Cela n’a jamais été un mystère, Death Stranding aura toujours été un mystère. Dernier né du Kojima, que l’on pourrait vulgairement qualifier de David Lynch du jeu vidéo, ce nouveau soft risque forcément de diviser, fort d’une impeccable symétrie. Autant la presse spécialisée se montrera prétendument « objective », autant le reste des joueurs saura plutôt faire parler la sincérité et l’instinctivité (comme il est l’usage ordinaire). Alors des retours dithyrambiques çà et là, des insultes bien moins élogieuses de l’autre côté ; autant dire que le résultat est bien hétéroclite. Il faut dire qu’après un Phantom Pain bien peu bavard, Kojima revient à ses habitudes prolixes et c’est bien là l’une des raisons d’une telle césure entre les différents avis…

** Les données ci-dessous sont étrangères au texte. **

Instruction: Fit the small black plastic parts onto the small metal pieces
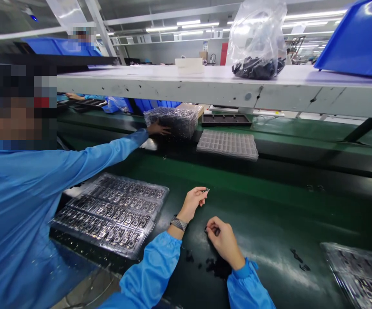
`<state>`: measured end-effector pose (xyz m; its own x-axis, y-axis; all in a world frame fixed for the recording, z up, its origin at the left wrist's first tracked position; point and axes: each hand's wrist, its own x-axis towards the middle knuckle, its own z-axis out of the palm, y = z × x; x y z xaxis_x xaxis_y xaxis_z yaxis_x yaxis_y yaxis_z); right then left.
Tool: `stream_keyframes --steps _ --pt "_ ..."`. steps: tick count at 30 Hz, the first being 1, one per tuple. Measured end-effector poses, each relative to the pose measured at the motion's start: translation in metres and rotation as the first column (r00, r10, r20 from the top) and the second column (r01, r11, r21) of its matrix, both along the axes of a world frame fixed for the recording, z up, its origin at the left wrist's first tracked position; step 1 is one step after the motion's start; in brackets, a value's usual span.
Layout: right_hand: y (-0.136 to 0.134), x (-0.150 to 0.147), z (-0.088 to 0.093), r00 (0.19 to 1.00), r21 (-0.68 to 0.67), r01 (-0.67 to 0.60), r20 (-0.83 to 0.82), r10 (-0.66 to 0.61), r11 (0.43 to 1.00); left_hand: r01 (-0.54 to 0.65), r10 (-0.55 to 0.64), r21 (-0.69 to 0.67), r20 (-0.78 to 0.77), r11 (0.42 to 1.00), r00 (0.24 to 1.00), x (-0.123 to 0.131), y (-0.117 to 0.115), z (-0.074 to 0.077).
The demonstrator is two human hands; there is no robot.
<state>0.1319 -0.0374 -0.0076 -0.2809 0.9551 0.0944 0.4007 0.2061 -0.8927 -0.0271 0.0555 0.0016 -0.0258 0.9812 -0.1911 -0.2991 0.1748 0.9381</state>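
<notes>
My left hand [195,203] is closed in a pinch on a small metallic electronic part [207,190], held above the green work surface [269,206]. To its lower right, my right hand [222,238] pinches a small black piece [206,230], mostly covered by the fingertips. Loose black pieces [219,268] lie in a pile under my right wrist. Left of my hands sits a clear plastic tray [161,195] with rows of small electronic parts. The exact kind of either held part is too small to tell.
A co-worker in a blue sleeve [108,152] reaches to a stack of clear trays [173,120] at the back. Near it lie a pale compartment tray [227,143] and a black tray [226,120]. Another filled tray [359,270] is lower right. A shelf [205,88] spans overhead, carrying a plastic bag [258,43].
</notes>
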Motion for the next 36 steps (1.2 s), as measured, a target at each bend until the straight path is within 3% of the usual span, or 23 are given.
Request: stream_keyframes --steps 5,13,24,30,36 --pt "0.007 0.010 -0.003 0.993 -0.028 0.079 -0.088 -0.081 0.997 0.001 0.000 -0.013 0.021 1.000 1.000 -0.003 -0.006 -0.008" --pt "0.013 0.020 0.002 0.975 -0.063 0.174 -0.127 -0.181 0.983 0.024 -0.024 0.001 0.057 1.000 0.998 -0.005 -0.018 -0.007" --pt "0.020 0.044 0.012 0.916 -0.123 0.312 -0.226 -0.333 0.942 0.338 -0.338 0.013 -0.008 0.941 0.941 0.012 -0.041 0.006" --pt "0.021 0.050 0.016 0.886 -0.187 0.316 -0.292 -0.360 0.930 0.439 -0.437 0.005 -0.089 0.898 0.895 0.014 -0.043 0.007" --pt "0.020 0.051 0.016 0.872 -0.227 0.282 -0.344 -0.348 0.932 0.462 -0.460 0.003 -0.078 0.887 0.884 0.017 -0.045 0.008"
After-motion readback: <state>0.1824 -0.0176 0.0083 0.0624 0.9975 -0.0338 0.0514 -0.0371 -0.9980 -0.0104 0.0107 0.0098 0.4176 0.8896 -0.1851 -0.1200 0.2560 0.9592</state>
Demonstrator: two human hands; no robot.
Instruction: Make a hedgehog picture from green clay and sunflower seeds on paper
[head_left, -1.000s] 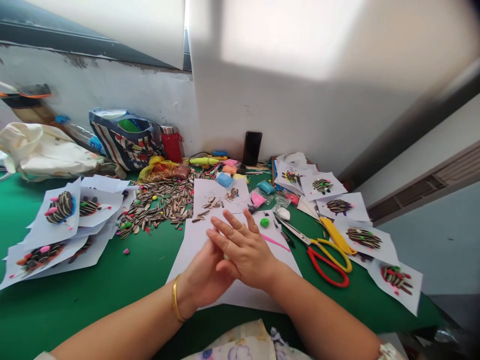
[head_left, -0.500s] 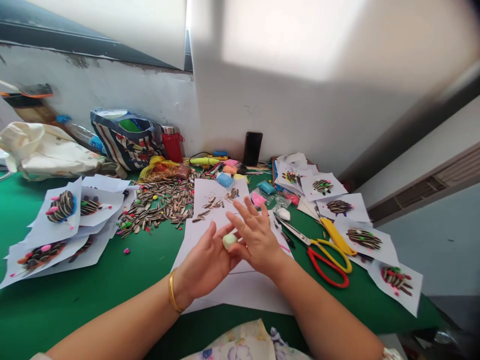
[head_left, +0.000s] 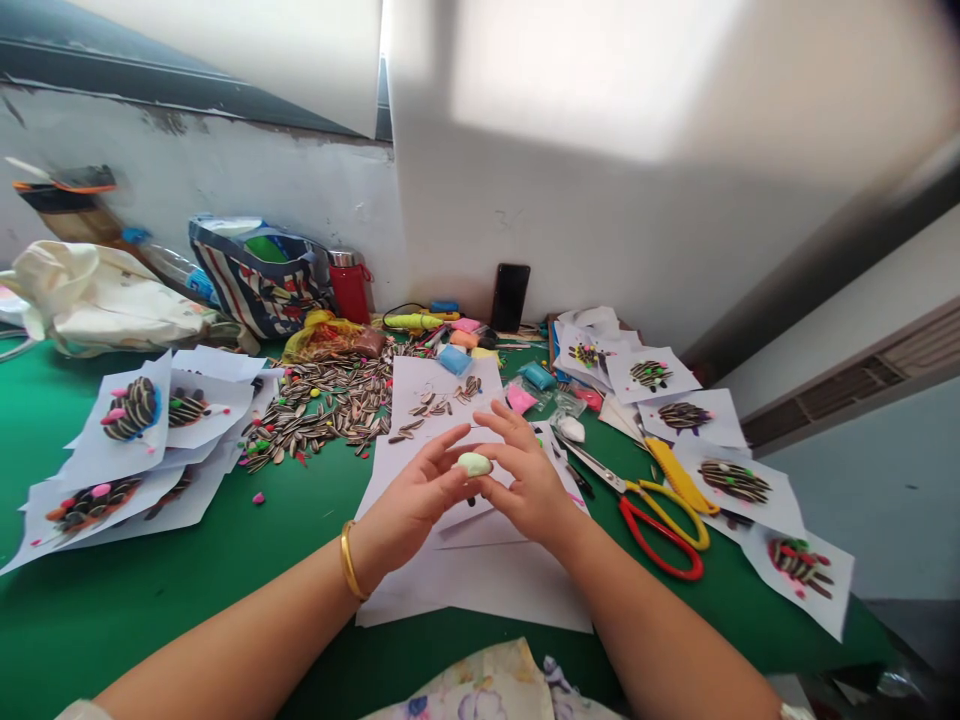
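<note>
A pale green lump of clay [head_left: 475, 464] is pinched between the fingertips of both my hands, just above a stack of white paper sheets [head_left: 480, 575]. My left hand [head_left: 409, 505], with a gold bangle on the wrist, grips the lump from the left. From the right, my right hand [head_left: 525, 480] curls its fingers over the lump. A few sunflower seeds [head_left: 439, 400] lie on the sheet just beyond my fingers.
A big heap of sunflower seeds [head_left: 322, 405] covers the green table [head_left: 187, 600] left of the sheets. Seed pictures on paper [head_left: 135, 415] lie left and seed pictures [head_left: 731, 478] right. Red scissors [head_left: 660, 540], yellow scissors [head_left: 675, 480], clay pieces [head_left: 454, 358], a phone [head_left: 509, 297] and bags [head_left: 259, 275] stand behind.
My palms were pressed together a second ago. They have come apart, and the lump now sits flattened between the fingertips of both hands, a little farther forward.
</note>
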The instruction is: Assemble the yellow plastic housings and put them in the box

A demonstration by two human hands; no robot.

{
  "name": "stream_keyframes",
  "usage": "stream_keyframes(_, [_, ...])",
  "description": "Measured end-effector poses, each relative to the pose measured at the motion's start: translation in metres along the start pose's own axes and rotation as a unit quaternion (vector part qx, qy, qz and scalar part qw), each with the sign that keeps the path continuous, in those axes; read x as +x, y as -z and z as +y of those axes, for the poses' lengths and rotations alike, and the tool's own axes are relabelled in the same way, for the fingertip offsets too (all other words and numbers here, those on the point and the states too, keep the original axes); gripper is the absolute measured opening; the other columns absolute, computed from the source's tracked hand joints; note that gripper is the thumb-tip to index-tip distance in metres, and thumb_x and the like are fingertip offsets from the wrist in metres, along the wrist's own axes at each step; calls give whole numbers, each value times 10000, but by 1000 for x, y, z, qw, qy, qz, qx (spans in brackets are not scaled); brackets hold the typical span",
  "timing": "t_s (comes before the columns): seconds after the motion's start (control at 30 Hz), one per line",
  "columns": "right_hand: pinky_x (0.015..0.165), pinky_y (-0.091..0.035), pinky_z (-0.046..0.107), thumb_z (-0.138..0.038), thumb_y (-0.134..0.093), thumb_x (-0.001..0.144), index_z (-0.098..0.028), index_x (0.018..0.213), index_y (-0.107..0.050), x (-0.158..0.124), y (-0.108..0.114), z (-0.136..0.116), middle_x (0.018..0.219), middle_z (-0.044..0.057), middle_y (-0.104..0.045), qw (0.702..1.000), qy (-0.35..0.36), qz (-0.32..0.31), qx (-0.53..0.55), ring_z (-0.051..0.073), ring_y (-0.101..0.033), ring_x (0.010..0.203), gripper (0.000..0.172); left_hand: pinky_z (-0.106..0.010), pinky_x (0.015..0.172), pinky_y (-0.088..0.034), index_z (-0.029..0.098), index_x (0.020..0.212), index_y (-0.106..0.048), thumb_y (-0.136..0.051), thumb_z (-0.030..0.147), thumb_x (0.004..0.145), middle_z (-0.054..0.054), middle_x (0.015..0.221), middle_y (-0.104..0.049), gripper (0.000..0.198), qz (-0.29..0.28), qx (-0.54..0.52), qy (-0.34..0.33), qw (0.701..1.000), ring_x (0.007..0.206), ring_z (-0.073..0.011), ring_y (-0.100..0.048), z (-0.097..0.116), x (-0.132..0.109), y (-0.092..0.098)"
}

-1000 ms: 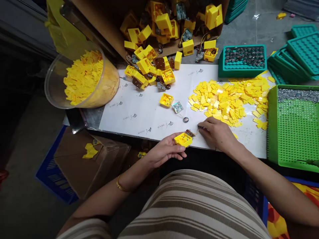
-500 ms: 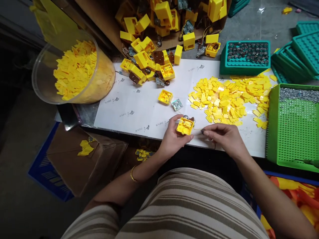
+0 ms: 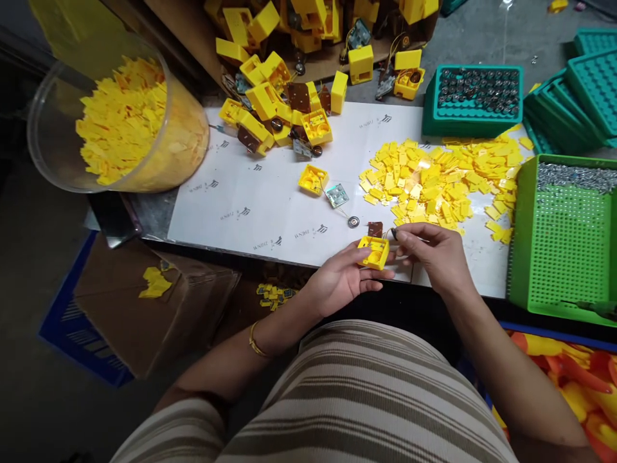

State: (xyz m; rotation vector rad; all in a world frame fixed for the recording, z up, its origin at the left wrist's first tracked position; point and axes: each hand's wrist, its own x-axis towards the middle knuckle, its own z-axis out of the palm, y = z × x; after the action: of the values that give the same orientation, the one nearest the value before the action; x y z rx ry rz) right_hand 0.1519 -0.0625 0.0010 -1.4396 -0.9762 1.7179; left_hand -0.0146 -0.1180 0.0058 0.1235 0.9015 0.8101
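Note:
Over the near edge of the white board, my left hand holds a small yellow plastic case, its hollow side up, with the thumb on its rim. Beside it, my right hand pinches a small dark round speaker, which looks wired to the case. A brown circuit board sits just behind the case. Farther off on the white board lie a second yellow case, a green circuit board and a round speaker, joined by thin wires.
Flat yellow pieces are spread behind my right hand. A green basket of small metal parts stands right, a teal tray behind. Yellow cases spill from a cardboard box. A clear tub of yellow pieces stands left.
My left hand has moved right and turned the case, its thumb now on the rim. The speaker in my right hand is closer to the case. The view has shifted slightly.

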Motion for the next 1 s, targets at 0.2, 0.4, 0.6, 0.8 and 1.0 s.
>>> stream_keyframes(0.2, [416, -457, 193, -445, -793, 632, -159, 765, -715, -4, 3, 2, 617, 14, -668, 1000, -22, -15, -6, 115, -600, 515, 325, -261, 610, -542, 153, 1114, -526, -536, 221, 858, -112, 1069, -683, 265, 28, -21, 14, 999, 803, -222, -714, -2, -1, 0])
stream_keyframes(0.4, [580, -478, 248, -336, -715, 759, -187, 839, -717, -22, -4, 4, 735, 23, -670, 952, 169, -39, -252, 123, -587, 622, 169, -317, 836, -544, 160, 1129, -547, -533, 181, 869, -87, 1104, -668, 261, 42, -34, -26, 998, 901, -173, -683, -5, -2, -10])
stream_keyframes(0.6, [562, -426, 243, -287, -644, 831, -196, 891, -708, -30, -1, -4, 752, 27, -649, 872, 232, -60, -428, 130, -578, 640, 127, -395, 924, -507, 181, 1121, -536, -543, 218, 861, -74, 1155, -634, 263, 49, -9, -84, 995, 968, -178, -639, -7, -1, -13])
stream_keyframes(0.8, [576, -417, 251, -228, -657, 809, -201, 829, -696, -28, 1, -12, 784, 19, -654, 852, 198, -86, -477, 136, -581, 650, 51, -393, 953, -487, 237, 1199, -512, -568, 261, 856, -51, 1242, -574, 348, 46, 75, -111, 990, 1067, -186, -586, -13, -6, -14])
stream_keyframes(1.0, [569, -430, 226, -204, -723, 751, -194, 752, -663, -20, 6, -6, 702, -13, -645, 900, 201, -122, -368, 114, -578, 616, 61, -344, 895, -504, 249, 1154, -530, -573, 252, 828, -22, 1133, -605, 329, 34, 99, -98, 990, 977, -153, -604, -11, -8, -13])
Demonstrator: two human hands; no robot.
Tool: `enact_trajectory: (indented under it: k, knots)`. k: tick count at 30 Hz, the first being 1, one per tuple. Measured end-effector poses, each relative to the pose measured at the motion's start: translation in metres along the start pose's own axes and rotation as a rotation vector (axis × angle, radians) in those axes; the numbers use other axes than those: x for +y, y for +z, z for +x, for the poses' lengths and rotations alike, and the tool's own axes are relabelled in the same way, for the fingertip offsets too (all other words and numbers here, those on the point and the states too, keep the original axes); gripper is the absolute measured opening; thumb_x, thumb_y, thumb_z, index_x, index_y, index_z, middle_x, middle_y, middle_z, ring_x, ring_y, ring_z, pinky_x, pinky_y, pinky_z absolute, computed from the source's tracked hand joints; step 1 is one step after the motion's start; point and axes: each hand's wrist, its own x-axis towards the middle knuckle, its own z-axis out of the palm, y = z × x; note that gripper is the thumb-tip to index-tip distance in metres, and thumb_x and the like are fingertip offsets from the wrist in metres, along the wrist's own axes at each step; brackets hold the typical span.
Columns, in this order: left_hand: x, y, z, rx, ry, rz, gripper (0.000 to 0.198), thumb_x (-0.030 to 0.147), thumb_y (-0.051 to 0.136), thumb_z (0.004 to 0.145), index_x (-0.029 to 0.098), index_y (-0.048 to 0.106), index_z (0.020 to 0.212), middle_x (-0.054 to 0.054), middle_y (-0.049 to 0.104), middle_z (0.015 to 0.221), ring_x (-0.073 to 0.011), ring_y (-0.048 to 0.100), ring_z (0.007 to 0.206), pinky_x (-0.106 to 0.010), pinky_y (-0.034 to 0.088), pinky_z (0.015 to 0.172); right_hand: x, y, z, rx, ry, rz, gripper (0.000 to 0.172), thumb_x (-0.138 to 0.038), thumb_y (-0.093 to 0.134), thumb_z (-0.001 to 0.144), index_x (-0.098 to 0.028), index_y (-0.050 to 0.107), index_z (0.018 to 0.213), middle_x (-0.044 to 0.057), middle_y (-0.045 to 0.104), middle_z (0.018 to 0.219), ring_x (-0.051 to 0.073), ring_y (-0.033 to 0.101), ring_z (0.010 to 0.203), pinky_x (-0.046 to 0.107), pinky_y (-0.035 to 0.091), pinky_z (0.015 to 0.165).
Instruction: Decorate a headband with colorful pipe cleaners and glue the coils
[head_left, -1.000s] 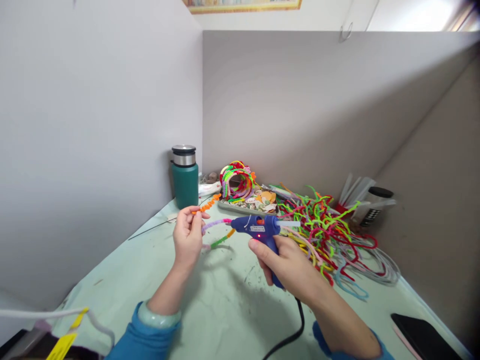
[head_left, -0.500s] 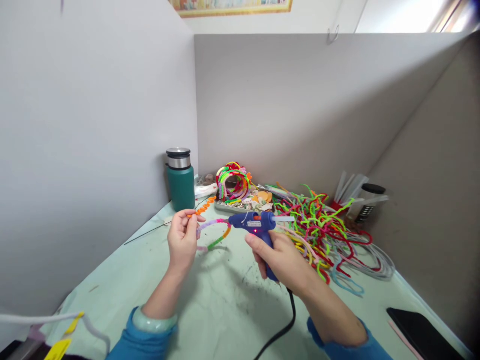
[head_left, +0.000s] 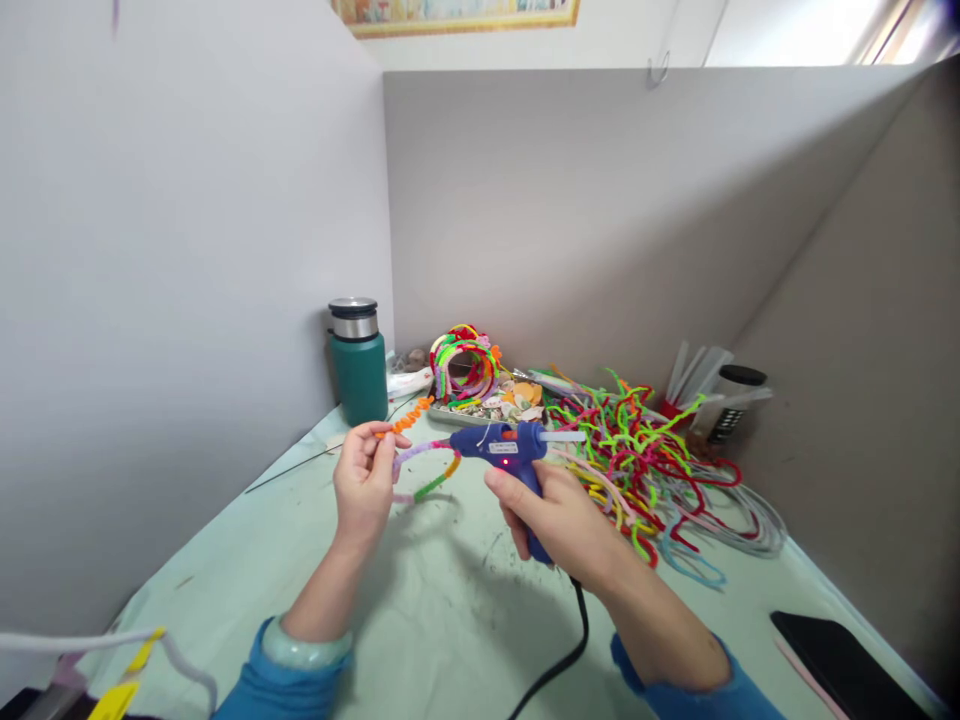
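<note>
My right hand (head_left: 551,510) is wrapped round the grip of a blue hot glue gun (head_left: 487,440). A red light glows on its side, and a pale glue stick (head_left: 562,437) pokes out of its back end. The gun's tip points left, at the top of a multicoloured pipe cleaner ring (head_left: 431,487). With fingers pinched, my left hand (head_left: 365,475) holds a coiled orange pipe cleaner (head_left: 412,415) and the left side of the ring. A thin dark rod (head_left: 292,468) passes behind this hand. My fingers hide part of what they grip.
A green bottle (head_left: 358,370) stands at the back left. Beside it are stacked colourful rings (head_left: 465,365) and a tray (head_left: 448,418) of small pieces. Loose pipe cleaners (head_left: 637,450) heap up at the right. A black cord (head_left: 574,650) trails from the gun; a phone-like black slab (head_left: 840,660) lies front right.
The whole view has shifted very slightly. Both hands keep the same hold, and the glue gun's tip stays at the ring.
</note>
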Motion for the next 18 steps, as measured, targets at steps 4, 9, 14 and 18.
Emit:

Death Stranding va donc parler. Énormément parler, c’est certain. Il va même tellement causer que le scénario, l’intrigue, les personnages et tout le toutim vont indéniablement passer au premier plan tandis que la jouabilité, les graphismes ou encore l’ergonomie générale restera sur le banc de touche. Mention spéciale pour la musique qui, si la qualité demeura l’idée de chacun, aura fait l’effort d’un intense travail et soin pour son incorporation ; Kojima oblige, le tout sera blindé de références à David Bowie sans l’ajouter et le japonais usera de son nouveau chouchou a.k.a Low Roar (groupe américano-islandais à l’ambiance chill-rock) pour nous ambiancer pendant l’entièreté du jeu. S’il l’on s’arrête ici sur la bande-son, c’est également pour souligner que les paroles des différentes chansons passementant le jeu font éternellement écho à l’histoire. Tant mieux pour les anglophones, tant pis pour les réfractaires de la langue de Dylan Moran. Mais alors, tout ça, c’est super mais que raconte ce fameux jeu ? Eh bien, on sait pas trop. De fait, il y a eu (non pas une apocalypse) mais une catastrophe d’origine supposément extraterrestre ayant provoqué un énorme chamboulement mondial. Plus aucune communication entre les différents pays, pour commencer mais aussi à l’intérieur des nations elles-mêmes. Du coup, c’est pas jojo. Le décor est donc celui des UCA (mais c’est les USA, en fait, vous inquiétez pas), l’Union des Cités d’Amérique en bon froncoys, qu’il faudra parcourir en long, en large, en travers et en diagonale afin de reconnecter les divers postes d’observations entre eux. Vous incarnez donc Sam Porter Bridges (oui, absolument tous les patronymes des personnages ont une double signification jusqu’à Cliff Unger) qui va devoir jouer les postiers entre les checkpoints. D’abord récalcitrant car l’ambition du projet est trop lourd pour ses pauvres petites mains, Sam va accepter sa mission des lèvres de la Présidente du country elle-même (attention, ça déconne pas) et partir en voyage. Pourquoi faut-il faire tout cela ? Eh bien, parce que c’est le boxon dehors. Pour tout dire, il existe une race d’extraterrestres invisibles (mais repérable grâce à vos bébés virtuels sur lesquels on reviendra) qui cause d’énormes cratères quand ils tuent quelqu’un ou même lorsque quelqu’un tue un autre quelqu’un. Et on suppose donc qu’avec une meilleure unicité, l’humanité pourra s’en tirer. Et encore, on a déjà trop dit.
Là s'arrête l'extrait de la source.